In late 2009, I returned to Baghdad after a lengthy absence. I was living alone, in the Hamra Hotel, the twice bombed-out de facto international news bureau. The hotel was right across the street from the Washington Post house, where Anthony was living at the time. A mutual friend invited me to dinner with him. I was star struck and totally awed by his graciousness and humility. He gave me an open dinner invitation to come over to the Post house every night I was in country—a meaningful gesture, as the quality of room service at the Hamra had declined dramatically after seven years of sectarian war. Perhaps he sensed my loneliness, or perhaps he was just being cool. (One of his favorite movies, after all, was The Big Lebowksi.) I would later learn that gestures like this were the reason everybody liked Anthony. Scratch that: why everybody loved Anthony.

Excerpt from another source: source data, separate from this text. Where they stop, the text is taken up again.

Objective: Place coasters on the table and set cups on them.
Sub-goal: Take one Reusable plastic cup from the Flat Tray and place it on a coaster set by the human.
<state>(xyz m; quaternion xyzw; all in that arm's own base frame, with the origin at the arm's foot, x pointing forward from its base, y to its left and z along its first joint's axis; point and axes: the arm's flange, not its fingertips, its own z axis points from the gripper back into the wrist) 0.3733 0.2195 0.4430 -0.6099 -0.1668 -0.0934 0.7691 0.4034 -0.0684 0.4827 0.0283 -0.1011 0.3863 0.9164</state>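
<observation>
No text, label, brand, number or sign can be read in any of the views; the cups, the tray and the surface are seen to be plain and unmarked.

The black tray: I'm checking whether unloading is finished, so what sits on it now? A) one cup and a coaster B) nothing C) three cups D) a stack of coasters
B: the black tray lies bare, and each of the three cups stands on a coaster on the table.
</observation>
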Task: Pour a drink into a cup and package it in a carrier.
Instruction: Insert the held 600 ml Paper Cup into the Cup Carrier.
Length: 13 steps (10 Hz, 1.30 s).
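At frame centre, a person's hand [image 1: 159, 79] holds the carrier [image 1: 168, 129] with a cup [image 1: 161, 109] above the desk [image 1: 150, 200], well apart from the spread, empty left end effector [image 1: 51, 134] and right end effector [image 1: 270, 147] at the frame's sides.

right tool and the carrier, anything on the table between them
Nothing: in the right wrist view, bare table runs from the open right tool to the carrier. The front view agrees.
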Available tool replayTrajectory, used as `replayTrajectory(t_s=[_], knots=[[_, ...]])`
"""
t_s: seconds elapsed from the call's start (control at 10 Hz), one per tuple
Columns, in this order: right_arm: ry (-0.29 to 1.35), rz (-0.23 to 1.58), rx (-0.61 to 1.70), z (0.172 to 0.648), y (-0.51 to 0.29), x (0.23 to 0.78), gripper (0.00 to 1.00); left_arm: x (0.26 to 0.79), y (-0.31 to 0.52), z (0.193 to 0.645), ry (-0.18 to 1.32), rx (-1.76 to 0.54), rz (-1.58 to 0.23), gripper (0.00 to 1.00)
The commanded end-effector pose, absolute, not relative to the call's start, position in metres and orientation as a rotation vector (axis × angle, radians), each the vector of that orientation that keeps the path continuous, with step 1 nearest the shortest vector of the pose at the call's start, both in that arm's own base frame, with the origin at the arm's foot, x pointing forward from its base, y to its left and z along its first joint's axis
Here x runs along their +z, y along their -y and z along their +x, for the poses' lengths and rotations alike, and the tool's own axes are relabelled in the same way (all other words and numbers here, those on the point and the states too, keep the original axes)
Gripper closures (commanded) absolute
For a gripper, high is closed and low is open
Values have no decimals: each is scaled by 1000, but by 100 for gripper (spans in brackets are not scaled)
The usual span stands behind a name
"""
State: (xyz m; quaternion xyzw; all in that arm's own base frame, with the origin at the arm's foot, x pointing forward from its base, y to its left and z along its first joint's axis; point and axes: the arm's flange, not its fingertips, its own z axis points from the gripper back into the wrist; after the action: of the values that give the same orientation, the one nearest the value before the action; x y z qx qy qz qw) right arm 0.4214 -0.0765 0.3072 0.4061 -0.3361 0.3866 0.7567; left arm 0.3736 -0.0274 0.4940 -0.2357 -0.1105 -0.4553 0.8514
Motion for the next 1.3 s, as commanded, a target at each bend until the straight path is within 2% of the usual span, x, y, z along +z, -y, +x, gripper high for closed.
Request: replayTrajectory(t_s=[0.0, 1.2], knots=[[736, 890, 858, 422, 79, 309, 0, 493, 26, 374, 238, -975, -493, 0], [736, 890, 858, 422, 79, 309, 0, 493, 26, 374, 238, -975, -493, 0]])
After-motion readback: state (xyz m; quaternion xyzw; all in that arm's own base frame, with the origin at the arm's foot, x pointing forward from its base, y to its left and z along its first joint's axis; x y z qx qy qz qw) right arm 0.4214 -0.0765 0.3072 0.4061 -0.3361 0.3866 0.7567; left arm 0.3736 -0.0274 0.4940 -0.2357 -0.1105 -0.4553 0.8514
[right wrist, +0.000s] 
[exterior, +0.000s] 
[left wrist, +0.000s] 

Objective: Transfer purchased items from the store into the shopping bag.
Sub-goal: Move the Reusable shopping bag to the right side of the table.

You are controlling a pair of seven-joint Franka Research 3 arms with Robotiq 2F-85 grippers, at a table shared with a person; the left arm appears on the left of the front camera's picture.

During the dinner visits, I took the opportunity to learn from one of the masters of journalism. He’d turned newspaper writing into something of an art—he was that rare breed of deadline artist, his daily and weekly stories reading much closer to prose than column-inch copy. I remember asking him about a story he’d just written about a powerful Sunni sheik in Anbar—he’d reported this amazing moment in the piece where he described the sheik’s watch. A gold Rolex, if I recall correctly, the kind of craftsman’s touch other journalists can’t fail to appreciate. The sheik had told him exactly how much it cost. (A few years salary for the average Iraqi.)  It wasn’t a detail one is usually eager share, especially if one is pretending not to be corrupt. How’d he get it? Anthony looked at me and laughed. “How’d I get him to tell me about his Rolex?” Anthony said to me. “I asked.”

 A few weeks later, I remember being at a dinner with him at the CNN bureau. A dozen U.S. diplomats were there, along with the U.S. Ambassador to Iraq. All were equally in awe of him. There was something close to receiving line at the table to talk to him.  I was amazed—Anthony’s reporting was often extremely critical of U.S. foreign policy. How come these U.S. and Iraqi officials were still wanted to talk to him? The answer: there was a respect of his expertise and experience. And, as importantly, he had an elegance to his writing that allowed him to express the most damning criticisms in way that everyone, even the damned, could appreciate.

Months later, I found myself in a well publicized media controversy. Anthony was one of the few from the often insular world of foreign correspondents who was ready to offer his support.  “Whatever the criticism, hang in there,” he wrote me, among other very generous words of guidance. To get an email like that from Anthony Shadid! Two-time Pulitzer Prize winner! It meant more to me than I could probably ever have expressed to him.  We would exchange emails a year later, after he’d gone through another horrifying ordeal in Libya, detained for days without word by Qaddaffi’s crumbling regime. “You’re the best, and very glad to see that you are all free to keep kicking ass!” I wrote to him, in part, after he was released. He responded with another amazing note—and because it was Anthony Shadid—I forwarded it to my wife immediately, as kind of humble brag. “Keep up the fight,” he emailed me back. “Hope we get to cross paths soon.”

When I awoke this morning, I was still in a state of shock. I had this kind of feeling--Jesus, God/Universe, are you fucking kidding me? Out of all the bastards running around this world, you pick Anthony? One of the good guys?  I can only claim to know have known Anthony personally for three years, and I probably could easily count the hours I spent with him on two  hands.  But his writing, how he handled himself, and the guidance and wisdom he offered to me had a profound impact on my life.  Not to mention the lives of countless others whose stories he brought to light. Grief, sadness, despair, anger. With these few thoughts, I’d like to express my profound sympathies to his family, his friends, and his loved ones. My thoughts and prayers with them, and with him.